* **Information provided**

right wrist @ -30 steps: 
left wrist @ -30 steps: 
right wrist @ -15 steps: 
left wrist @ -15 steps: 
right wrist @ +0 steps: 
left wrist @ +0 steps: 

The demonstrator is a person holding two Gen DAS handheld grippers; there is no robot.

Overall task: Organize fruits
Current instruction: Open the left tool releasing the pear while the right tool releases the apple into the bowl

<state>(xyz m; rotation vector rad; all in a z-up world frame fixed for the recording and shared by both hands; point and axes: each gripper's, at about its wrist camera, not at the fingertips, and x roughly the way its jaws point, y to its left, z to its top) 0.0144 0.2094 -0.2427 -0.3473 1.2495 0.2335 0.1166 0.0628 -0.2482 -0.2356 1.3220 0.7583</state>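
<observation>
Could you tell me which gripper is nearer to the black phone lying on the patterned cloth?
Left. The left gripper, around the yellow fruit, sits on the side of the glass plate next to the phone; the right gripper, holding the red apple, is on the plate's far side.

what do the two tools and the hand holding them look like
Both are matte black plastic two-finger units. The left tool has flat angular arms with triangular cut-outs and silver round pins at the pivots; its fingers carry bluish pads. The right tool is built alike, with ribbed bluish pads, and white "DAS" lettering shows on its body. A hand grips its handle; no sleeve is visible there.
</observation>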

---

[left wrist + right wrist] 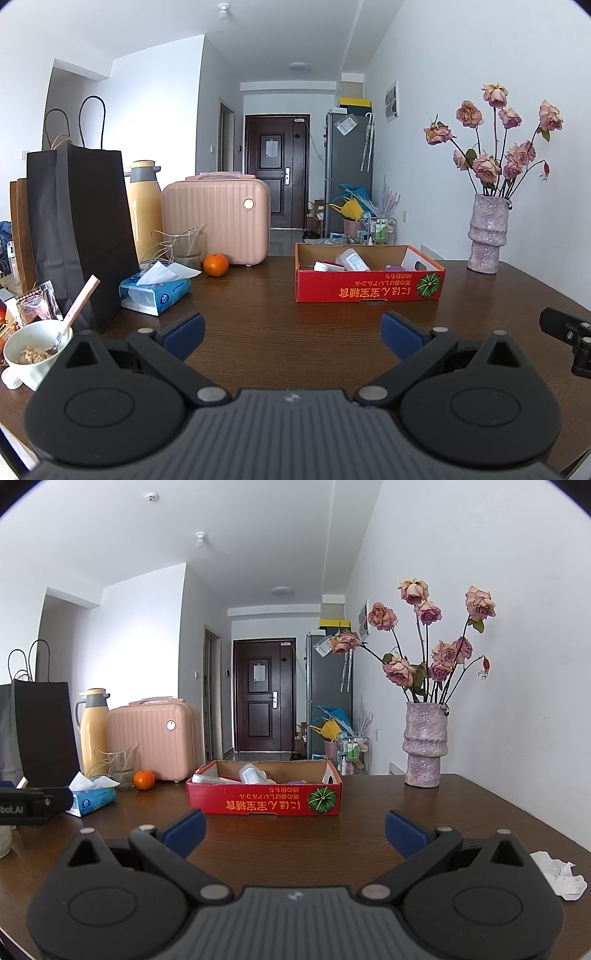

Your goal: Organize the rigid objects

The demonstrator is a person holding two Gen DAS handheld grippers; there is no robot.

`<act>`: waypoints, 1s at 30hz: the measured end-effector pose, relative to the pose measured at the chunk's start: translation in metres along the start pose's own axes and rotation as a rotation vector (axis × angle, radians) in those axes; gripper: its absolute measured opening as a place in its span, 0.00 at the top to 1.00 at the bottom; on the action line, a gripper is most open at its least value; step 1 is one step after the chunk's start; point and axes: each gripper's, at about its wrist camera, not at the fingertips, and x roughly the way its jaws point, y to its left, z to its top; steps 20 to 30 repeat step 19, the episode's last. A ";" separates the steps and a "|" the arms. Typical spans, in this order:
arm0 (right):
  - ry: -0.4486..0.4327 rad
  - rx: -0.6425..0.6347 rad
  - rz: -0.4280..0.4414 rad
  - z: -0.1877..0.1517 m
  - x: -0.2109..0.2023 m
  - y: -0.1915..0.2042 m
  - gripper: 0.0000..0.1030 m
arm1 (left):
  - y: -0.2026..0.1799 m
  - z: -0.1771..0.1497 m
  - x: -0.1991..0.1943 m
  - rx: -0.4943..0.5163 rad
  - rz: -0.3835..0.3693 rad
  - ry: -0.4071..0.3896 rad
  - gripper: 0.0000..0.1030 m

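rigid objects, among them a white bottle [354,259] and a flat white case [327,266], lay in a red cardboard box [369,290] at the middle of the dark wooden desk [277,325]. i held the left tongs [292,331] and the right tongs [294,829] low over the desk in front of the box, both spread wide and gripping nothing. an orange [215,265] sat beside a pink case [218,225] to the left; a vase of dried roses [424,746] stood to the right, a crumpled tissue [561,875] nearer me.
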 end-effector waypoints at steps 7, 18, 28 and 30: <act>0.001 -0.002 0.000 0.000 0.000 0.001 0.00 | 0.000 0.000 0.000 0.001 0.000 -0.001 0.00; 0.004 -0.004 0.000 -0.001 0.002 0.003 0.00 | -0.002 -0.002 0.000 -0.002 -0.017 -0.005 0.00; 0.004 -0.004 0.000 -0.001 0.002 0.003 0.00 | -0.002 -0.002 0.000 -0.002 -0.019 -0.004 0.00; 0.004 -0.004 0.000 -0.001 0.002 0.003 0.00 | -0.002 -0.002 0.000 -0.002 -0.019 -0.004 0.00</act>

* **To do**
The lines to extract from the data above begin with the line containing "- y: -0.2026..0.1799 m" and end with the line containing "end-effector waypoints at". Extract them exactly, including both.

* **Task solution**
  - y: -0.2026..0.1799 m
  - z: -0.1771..0.1497 m
  - x: -0.1991..0.1943 m
  - rx: -0.4943..0.5163 rad
  - rz: -0.3835..0.3693 rad
  - ry: -0.4071..0.3896 rad
  - gripper: 0.0000..0.1030 m

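rigid objects, among them a white bottle [354,259] and a flat white case [327,266], lay in a red cardboard box [369,290] at the middle of the dark wooden desk [277,325]. i held the left tongs [292,331] and the right tongs [294,829] low over the desk in front of the box, both spread wide and gripping nothing. an orange [215,265] sat beside a pink case [218,225] to the left; a vase of dried roses [424,746] stood to the right, a crumpled tissue [561,875] nearer me.
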 end-effector waypoints at steps 7, 18, 28 and 30: <act>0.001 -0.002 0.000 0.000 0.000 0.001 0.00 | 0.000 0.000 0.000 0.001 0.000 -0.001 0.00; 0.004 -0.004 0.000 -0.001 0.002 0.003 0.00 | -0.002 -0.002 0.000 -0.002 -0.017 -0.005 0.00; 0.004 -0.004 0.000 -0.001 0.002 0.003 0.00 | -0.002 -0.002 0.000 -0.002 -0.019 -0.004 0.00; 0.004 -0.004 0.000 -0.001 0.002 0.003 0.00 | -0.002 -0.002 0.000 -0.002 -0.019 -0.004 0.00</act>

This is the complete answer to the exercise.